How can I get the set of genes that GREAT uses?

Set of Genes for GREAT 2.0

Human
- Assembly: GRCh37 (UCSC hg19, Feb/2009)
- Assembly: NCBI build 36.1 (UCSC hg18, Mar/2006)
Mouse
- Assembly: NCBI build 37 (UCSC mm9, Jul/2007)
Zebrafish
- Assembly: Wellcome Trust Zv9 (danRer7, Jul/2010)

Set of Genes for GREAT 3.0

Human
- Assembly: GRCh37 (UCSC hg19, Feb/2009)
Mouse
- Assembly: NCBI build 37 (UCSC mm9, Jul/2007)
- Assembly: NCBI build 38 (UCSC mm10, Dec/2011)
Zebrafish
- Assembly: Wellcome Trust Zv9 (danRer7, Jul/2010)

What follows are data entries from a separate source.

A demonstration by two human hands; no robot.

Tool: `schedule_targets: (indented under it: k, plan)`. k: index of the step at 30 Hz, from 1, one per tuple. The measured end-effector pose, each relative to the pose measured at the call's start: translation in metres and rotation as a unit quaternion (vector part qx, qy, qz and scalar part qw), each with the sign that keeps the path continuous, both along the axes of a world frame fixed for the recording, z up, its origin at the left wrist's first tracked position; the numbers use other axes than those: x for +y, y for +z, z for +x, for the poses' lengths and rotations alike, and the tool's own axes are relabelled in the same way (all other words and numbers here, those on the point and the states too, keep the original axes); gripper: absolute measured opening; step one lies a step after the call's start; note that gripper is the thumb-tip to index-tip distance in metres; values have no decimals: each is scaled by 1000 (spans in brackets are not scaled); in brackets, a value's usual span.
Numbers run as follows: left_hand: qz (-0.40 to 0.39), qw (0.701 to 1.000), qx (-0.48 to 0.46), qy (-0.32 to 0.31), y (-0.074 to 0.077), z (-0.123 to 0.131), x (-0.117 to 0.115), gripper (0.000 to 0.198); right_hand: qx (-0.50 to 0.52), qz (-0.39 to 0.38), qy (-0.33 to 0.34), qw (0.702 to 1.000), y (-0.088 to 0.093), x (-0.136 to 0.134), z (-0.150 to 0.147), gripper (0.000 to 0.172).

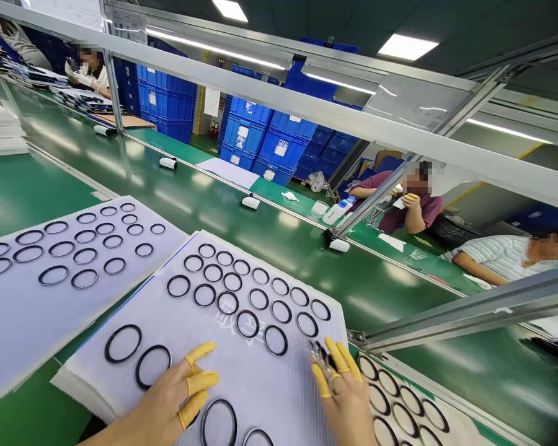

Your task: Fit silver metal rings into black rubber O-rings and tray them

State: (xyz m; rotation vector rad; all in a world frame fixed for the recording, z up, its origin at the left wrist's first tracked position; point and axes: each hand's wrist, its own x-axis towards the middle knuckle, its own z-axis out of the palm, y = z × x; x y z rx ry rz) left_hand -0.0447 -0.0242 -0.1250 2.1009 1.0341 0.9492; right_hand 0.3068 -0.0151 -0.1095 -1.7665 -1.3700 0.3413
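Observation:
Yellow finger cots cover several fingertips of both hands. My left hand [179, 390] is over the white foam sheet [279, 396], its fingers apart and nothing visible in them. It partly overlaps a black ring [142, 378], and another ring [219, 423] lies just to its right. At the sheet's right side my right hand [346, 387] is closed on a few black, shiny-edged rings [320, 356], seen nearly edge-on and slightly blurred. Rows of the same rings [232, 282] lie flat across the far part of the sheet.
To the left, a second foam sheet [88, 303] carries more rings; others lie on a pale sheet [451, 437] at right. A green conveyor [288, 248] runs beyond, with a metal frame post [446, 310] close on the right. Co-workers [400, 198] sit opposite, before stacked blue crates [246, 136].

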Motion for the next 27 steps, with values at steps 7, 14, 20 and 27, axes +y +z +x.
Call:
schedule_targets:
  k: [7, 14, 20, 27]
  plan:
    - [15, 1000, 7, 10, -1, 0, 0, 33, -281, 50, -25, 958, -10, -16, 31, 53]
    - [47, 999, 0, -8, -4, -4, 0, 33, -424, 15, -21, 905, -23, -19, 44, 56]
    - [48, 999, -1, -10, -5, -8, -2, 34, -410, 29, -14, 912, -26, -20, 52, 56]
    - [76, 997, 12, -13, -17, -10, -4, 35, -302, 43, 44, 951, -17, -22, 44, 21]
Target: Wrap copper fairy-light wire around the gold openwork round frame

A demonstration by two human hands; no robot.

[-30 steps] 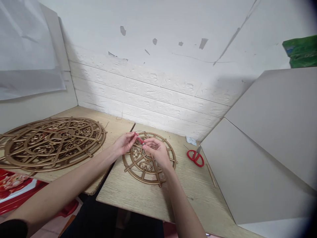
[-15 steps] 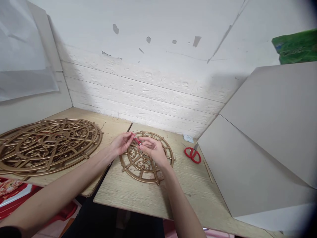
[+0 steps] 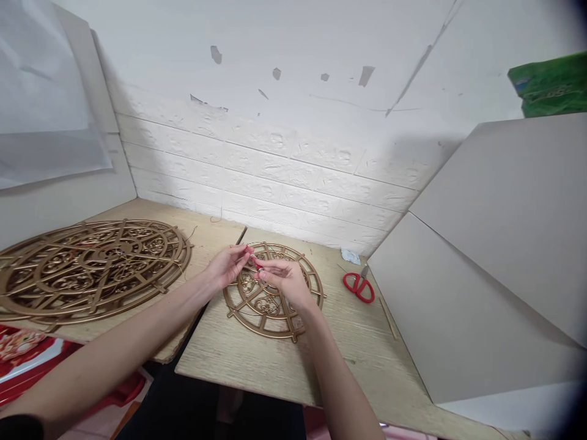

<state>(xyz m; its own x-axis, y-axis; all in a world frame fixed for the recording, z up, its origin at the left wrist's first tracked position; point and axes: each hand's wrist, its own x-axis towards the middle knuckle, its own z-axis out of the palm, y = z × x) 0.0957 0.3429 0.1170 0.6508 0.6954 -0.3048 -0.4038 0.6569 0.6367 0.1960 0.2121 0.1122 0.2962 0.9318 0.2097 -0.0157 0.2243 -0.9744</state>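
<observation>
My left hand [image 3: 225,266] pinches one end of a small red tube-like piece with silvery bands [image 3: 256,263]. The fingers of my right hand [image 3: 285,281] close on its other end, covering part of it. Both hands are above a round gold openwork frame [image 3: 271,335] with scroll ornaments, which lies flat on the light wooden table [image 3: 238,366]. A thin dark wire shows near the frame's top edge, by my fingertips. What exactly the red piece is, I cannot make out.
Several larger gold frames [image 3: 158,286] lie stacked at the left. Red-handled scissors [image 3: 365,291] rest on the right, near a thin stick [image 3: 389,319] and a small pale packet [image 3: 350,256]. White panels [image 3: 477,293] and a brick-patterned wall [image 3: 257,165] enclose the table.
My right fingers have shifted along the red piece and now cover more of it. Both hands stay at about the same spot; the view has moved very slightly.
</observation>
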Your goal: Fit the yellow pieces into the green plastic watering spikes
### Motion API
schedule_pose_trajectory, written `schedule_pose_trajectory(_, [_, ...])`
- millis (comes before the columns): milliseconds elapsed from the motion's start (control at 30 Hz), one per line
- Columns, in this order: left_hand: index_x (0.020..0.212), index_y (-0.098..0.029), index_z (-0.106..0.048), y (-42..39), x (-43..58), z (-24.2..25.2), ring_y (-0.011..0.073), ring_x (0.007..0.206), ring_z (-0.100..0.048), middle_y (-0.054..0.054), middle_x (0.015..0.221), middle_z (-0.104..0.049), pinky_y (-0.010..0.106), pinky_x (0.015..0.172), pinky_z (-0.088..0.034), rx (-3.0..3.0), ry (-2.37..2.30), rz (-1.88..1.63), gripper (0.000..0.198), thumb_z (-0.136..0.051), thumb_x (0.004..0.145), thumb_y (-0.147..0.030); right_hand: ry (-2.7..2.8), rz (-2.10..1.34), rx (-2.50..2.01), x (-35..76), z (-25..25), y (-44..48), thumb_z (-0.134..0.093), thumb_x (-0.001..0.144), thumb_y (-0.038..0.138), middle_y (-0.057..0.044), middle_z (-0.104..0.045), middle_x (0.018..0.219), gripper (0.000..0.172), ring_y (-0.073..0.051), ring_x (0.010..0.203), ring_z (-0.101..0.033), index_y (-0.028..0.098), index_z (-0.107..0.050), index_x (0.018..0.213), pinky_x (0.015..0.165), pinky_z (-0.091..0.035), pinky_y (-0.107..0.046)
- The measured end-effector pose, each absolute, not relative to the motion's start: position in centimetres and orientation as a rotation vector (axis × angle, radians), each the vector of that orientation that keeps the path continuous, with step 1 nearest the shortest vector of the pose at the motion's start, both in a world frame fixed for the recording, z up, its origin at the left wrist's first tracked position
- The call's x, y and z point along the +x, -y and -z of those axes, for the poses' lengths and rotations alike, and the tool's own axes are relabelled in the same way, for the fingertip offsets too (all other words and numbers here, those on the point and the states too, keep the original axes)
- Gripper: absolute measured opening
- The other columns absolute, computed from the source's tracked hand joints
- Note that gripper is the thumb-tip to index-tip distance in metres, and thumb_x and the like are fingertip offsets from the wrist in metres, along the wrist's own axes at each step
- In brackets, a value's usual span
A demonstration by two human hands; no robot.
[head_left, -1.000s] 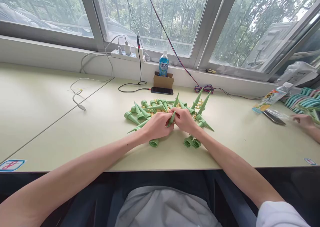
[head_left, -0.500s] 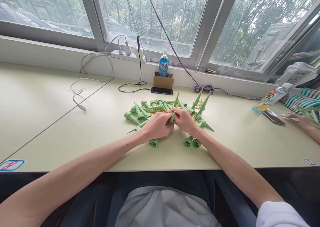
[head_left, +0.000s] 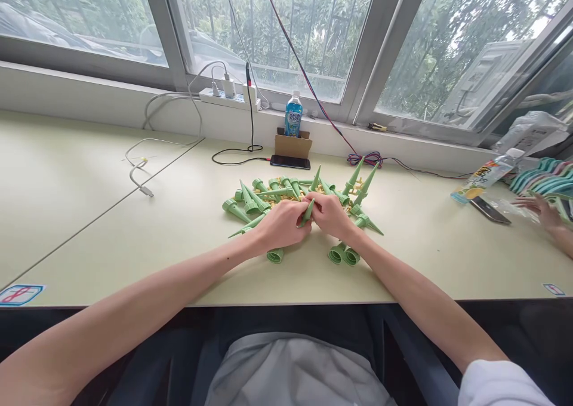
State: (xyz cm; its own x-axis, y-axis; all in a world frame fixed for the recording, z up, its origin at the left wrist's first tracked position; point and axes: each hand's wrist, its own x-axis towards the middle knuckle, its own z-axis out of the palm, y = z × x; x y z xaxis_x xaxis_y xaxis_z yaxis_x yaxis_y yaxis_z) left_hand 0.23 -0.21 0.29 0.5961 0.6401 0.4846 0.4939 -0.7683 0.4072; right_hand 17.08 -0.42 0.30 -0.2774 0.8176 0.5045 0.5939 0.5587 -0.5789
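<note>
A heap of green plastic cone spikes (head_left: 268, 192) with small yellow parts lies on the pale table (head_left: 89, 215). My left hand (head_left: 282, 225) and my right hand (head_left: 330, 214) meet over the heap's near side, both closed around one green spike (head_left: 307, 212) held between them, its tip pointing away. Three green spikes stand with their round open ends toward me just below my hands (head_left: 344, 254).
A blue drink bottle (head_left: 293, 116) stands behind a cardboard stand and a dark phone (head_left: 290, 162). A power strip (head_left: 228, 95) and cables run along the sill. At the far right another person's hand (head_left: 541, 208) reaches near a bottle, a phone and teal hangers.
My hands stay in place on the spike. The other person's hand at the right has shifted a little farther back and to the right.
</note>
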Motion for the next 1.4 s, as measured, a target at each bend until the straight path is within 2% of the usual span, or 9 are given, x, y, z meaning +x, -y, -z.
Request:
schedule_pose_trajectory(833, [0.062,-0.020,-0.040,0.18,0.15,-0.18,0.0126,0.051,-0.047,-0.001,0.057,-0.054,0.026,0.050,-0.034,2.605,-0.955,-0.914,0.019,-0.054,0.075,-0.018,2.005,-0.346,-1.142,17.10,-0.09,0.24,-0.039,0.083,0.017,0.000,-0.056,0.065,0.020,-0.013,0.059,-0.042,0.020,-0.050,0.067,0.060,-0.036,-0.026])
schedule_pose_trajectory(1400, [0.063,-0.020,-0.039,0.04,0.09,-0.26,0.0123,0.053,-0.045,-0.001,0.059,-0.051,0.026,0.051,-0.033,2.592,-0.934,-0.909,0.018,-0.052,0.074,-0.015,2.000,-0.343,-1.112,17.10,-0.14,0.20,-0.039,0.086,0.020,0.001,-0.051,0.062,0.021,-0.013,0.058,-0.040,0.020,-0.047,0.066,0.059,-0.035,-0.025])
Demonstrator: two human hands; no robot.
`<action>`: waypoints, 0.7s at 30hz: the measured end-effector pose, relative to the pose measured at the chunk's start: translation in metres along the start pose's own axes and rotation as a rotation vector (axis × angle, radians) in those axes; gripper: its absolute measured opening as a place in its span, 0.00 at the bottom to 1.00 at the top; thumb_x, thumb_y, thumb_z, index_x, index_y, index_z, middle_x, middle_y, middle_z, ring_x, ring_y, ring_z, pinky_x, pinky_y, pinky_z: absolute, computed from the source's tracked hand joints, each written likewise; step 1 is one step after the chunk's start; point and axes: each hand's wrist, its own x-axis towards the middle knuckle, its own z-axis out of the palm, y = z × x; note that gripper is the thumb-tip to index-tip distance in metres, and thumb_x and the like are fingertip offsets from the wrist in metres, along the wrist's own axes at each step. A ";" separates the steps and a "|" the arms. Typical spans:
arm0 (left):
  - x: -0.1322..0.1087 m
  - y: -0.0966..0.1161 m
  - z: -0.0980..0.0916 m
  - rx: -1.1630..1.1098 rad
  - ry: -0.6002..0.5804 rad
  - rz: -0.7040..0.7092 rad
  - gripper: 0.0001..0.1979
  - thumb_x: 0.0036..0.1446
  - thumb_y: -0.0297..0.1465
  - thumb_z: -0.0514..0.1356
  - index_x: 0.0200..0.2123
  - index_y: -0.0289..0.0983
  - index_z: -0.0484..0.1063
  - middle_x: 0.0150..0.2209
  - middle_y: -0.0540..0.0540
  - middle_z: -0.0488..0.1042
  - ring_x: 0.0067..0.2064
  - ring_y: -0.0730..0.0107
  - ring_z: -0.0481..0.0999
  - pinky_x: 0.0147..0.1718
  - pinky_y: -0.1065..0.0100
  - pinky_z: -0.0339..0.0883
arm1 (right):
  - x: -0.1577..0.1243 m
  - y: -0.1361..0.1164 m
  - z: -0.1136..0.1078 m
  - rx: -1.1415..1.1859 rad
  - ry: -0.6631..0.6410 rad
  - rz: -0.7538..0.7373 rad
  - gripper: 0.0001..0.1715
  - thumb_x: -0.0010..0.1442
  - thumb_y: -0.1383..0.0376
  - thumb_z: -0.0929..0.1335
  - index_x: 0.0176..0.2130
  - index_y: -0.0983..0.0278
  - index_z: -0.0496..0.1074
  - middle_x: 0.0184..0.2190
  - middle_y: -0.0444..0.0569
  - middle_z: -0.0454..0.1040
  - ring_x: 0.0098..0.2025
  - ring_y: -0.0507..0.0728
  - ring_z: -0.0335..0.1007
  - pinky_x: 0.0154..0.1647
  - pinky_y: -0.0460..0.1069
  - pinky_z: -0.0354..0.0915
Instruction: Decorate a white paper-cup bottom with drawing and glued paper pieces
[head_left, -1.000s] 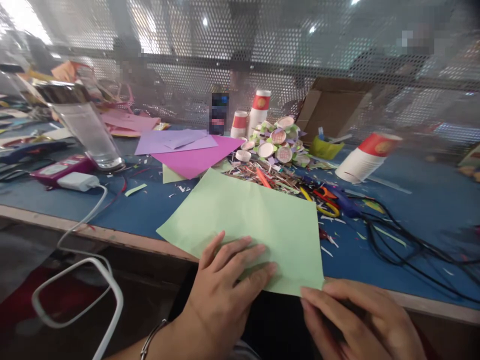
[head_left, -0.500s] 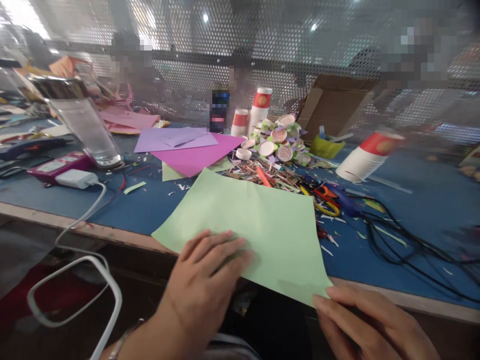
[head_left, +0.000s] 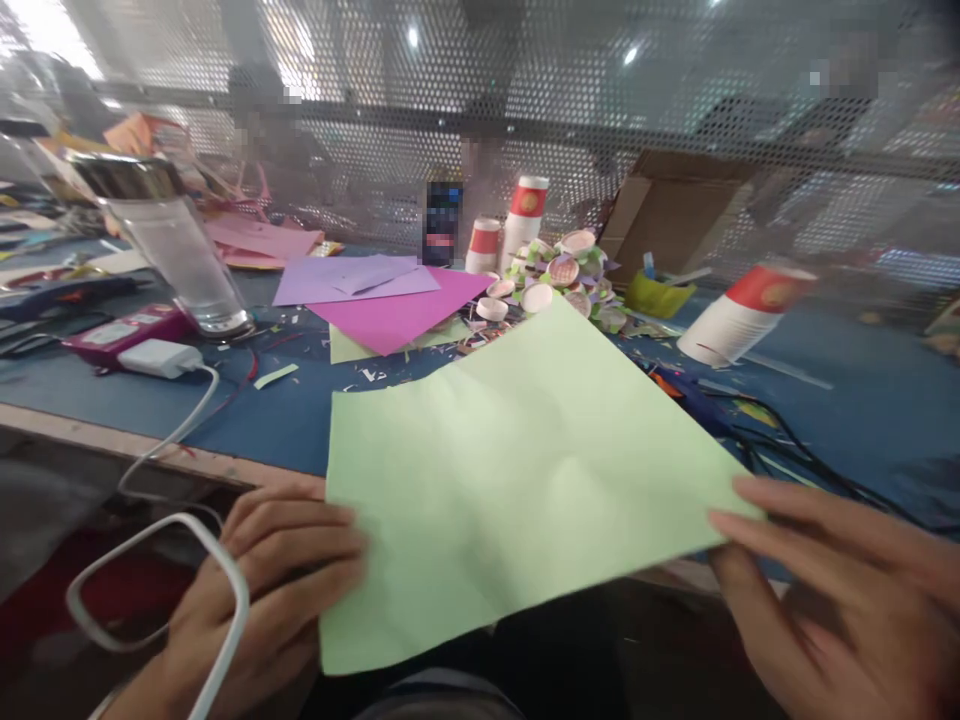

Set of Genes for GREAT 4.0

Human
- Assembly: GRCh37 (UCSC hg19, Feb/2009) derived from Ensembl Biomart for GRCh37 version 90
- Assembly: GRCh38 (UCSC hg38, Dec/2013) derived from Ensembl Biomart version 90
Mouse
- Assembly: NCBI build 37 (UCSC mm9, Jul/2007) derived from Ensembl Biomart version 67
- Assembly: NCBI build 38 (UCSC mm10, Dec/2011) derived from Ensembl Biomart version 90

Note: you may also want to check the curated regulatory domains used in GREAT version 4.0, which is listed in Association Rules page.

File Format

Human/Mouse

 <ucscClusterId or Ensembl/MGI gene ID> <TAB> <tssChrom> <TAB> <tssCoord> <TAB> <tssStrand> <TAB> <geneSymbol>

Zebrafish

 <rowNumber> <TAB> <tssChrom> <TAB> <tssCoord> <TAB> <tssStrand> <TAB> <geneSymbol>

How does GREAT determine a single transcription start site for each gene?

Many genes have multiple splice variants, however, the vast majority of annotations available for these genes do not (and often cannot) distinguish between the different isoforms. Motivated by this observation, GREAT uses a single transcription start site to represent each gene in calculating gene regulatory domains. So, for human and mouse genomes, GREAT uses the transcription start site of the canonical isoform of a gene. The definition of the canonical isoform is taken from the knownCanonical table of the UCSC Known Genes track (1). For zebrafish, we take the most upstream transcription start site.

References

Hsu, F. et al. The UCSC Known Genes. Bioinformatics. 22(9):1036-1046 (2006).

Ashburner M. et al. Gene ontology: tool for the unification of biology. The Gene Ontology Consortium, Nat Genet. 25(1):25-29 (2000).